YOUR ASSIGNMENT
In the following listing, find the lines containing "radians" and report them.

EXERCISE INPUT
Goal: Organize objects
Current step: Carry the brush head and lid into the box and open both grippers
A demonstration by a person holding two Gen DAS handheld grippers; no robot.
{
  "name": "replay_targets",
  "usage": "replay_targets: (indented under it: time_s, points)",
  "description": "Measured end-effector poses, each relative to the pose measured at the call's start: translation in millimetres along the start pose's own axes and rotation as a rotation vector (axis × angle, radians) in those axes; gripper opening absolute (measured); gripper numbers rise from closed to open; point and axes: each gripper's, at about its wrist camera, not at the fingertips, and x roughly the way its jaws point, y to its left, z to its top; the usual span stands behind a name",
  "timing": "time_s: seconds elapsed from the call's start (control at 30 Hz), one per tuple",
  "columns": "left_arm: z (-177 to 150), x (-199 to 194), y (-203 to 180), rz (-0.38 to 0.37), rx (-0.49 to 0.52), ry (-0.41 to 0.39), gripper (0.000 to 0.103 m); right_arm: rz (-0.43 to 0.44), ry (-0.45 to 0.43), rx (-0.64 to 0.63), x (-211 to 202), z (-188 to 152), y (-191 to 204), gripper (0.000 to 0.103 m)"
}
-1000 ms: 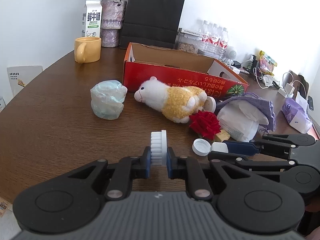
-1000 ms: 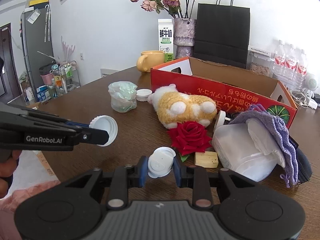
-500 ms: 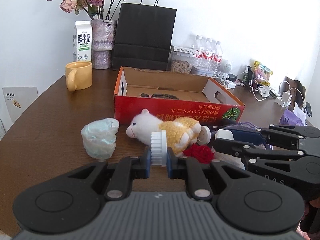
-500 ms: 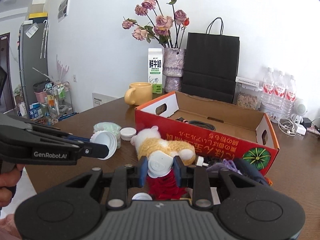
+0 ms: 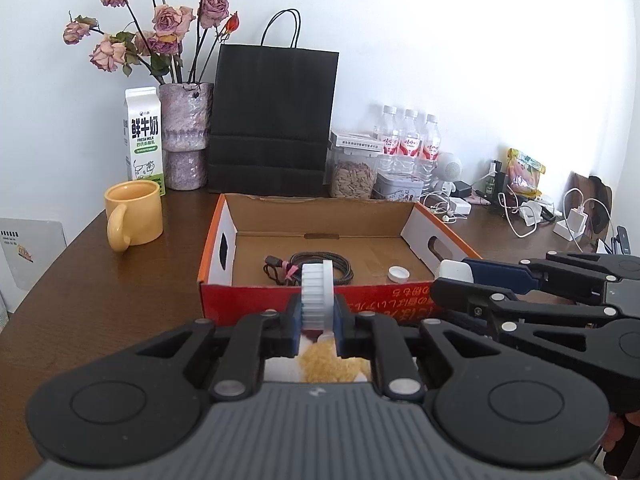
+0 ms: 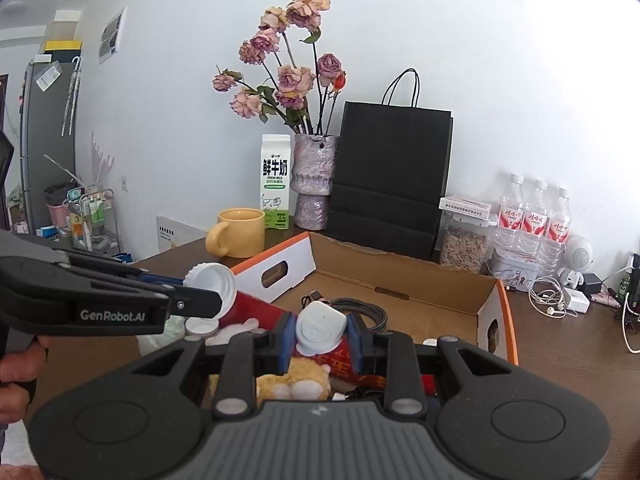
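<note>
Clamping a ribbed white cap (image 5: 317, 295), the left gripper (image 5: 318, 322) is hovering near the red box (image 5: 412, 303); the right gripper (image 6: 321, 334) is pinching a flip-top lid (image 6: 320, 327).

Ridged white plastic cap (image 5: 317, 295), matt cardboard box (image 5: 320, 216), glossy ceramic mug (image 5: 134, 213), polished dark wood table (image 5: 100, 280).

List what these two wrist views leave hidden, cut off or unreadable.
- Plush toy: left wrist view, mostly hidden behind the left tongs; right wrist view shows only part.
- Red box front lettering: both views, blocked by the tongs bodies.
- Small white cap in the box: right wrist view, only a sliver shows behind the right tongs.
- Water bottle labels: too small to read.
</note>
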Motion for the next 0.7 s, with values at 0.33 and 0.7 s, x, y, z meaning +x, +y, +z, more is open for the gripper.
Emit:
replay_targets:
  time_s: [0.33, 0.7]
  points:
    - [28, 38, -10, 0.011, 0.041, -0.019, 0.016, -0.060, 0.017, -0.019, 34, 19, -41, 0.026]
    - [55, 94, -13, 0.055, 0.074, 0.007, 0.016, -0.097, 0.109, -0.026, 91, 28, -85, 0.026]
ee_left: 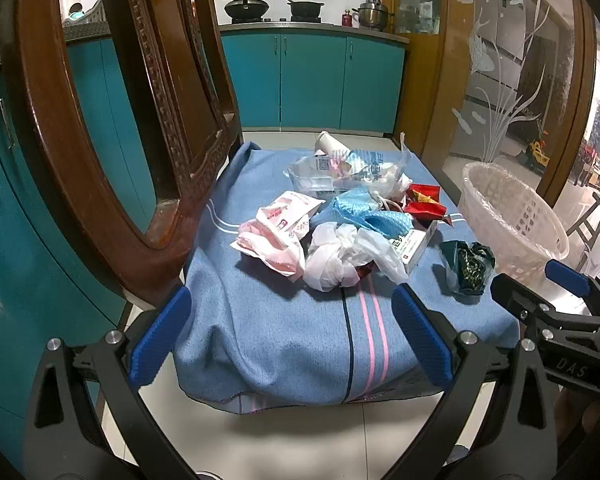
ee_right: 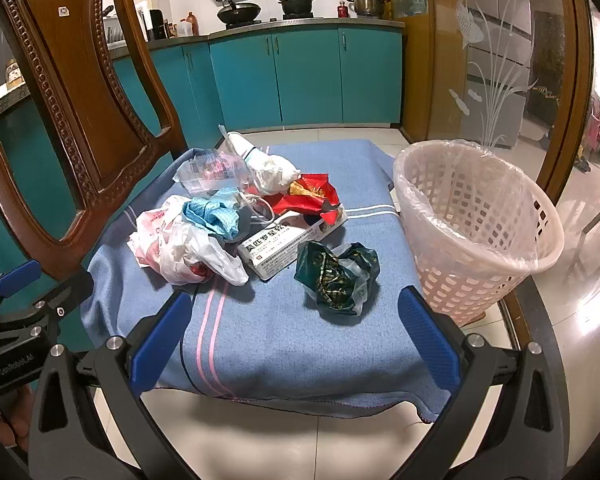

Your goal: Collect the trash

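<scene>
A heap of trash lies on a chair seat covered by a blue cloth (ee_left: pixel 284 332) (ee_right: pixel 300 344): a pink-and-white plastic bag (ee_left: pixel 278 226) (ee_right: pixel 156 232), a crumpled white bag (ee_left: pixel 340 258) (ee_right: pixel 196 256), a blue wrapper (ee_left: pixel 366 212) (ee_right: pixel 214 212), a white medicine box (ee_left: pixel 414 246) (ee_right: pixel 284 246), red foil (ee_left: pixel 426 200) (ee_right: pixel 310 196) and a dark green crumpled wrapper (ee_left: pixel 468 266) (ee_right: pixel 338 276). My left gripper (ee_left: pixel 292 336) is open before the seat's front edge, holding nothing. My right gripper (ee_right: pixel 296 340) is open too, just short of the green wrapper.
A white lattice basket (ee_left: pixel 512 220) (ee_right: pixel 476 220) lined with clear plastic stands right of the seat. The carved wooden chair back (ee_left: pixel 112 140) (ee_right: pixel 72 120) rises on the left. Teal kitchen cabinets (ee_right: pixel 300 76) and a frosted glass door (ee_right: pixel 496 52) are behind. White tiled floor lies below.
</scene>
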Available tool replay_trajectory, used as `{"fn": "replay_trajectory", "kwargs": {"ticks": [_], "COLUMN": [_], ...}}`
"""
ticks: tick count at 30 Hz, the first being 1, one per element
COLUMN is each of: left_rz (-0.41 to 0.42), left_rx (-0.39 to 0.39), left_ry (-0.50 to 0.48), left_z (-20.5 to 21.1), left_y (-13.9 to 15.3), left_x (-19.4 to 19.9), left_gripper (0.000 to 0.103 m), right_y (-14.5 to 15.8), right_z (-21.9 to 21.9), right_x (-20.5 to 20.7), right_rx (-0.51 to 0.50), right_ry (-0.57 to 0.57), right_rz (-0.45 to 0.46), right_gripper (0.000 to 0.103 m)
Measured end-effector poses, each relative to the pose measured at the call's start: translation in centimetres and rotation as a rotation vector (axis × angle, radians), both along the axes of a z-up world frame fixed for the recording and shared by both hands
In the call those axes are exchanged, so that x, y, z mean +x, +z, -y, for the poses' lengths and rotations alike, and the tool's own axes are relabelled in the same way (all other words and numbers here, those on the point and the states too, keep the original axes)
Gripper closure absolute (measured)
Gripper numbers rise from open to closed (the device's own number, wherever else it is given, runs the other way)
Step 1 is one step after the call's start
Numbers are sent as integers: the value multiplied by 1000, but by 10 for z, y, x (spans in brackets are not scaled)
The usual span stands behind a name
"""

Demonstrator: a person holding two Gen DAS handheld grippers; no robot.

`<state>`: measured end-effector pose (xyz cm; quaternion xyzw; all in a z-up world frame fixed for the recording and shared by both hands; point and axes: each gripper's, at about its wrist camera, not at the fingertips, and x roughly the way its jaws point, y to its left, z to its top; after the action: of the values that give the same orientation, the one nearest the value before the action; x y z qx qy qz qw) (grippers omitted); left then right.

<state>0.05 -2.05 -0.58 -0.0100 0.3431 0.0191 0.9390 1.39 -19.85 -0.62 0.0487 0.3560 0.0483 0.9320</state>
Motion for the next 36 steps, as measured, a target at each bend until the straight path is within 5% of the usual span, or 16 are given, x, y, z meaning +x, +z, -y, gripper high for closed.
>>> {"fn": "replay_trajectory", "kwargs": {"ticks": [36], "left_rz": [-15], "left_rx": [2], "left_ry": [-9], "left_z": [2], "left_y": [-1], "left_x": [0], "left_gripper": [3], "right_y": [0], "right_z": [0], "right_x": [0], "right_rx": [-2], "right_ry": [0], "right_rz": [-1], "right_gripper": [3]}}
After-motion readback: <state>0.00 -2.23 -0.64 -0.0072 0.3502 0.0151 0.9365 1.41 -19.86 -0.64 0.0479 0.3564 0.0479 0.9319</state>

RESPONSE TO THE EXERCISE
  "description": "Measured end-effector poses, each relative to the pose measured at the call's start: translation in millimetres along the start pose's own axes and rotation as a rotation vector (axis × angle, radians) in those axes; gripper opening absolute (measured); gripper numbers rise from closed to open; point and axes: each gripper's, at about its wrist camera, not at the fingertips, and x roughly the way its jaws point, y to its left, z to its top; the usual span stands behind a name",
Measured end-effector poses, each relative to the pose measured at the call's start: translation in centimetres and rotation as a rotation vector (axis × angle, radians), both along the axes of a z-up world frame fixed for the recording and shared by both hands

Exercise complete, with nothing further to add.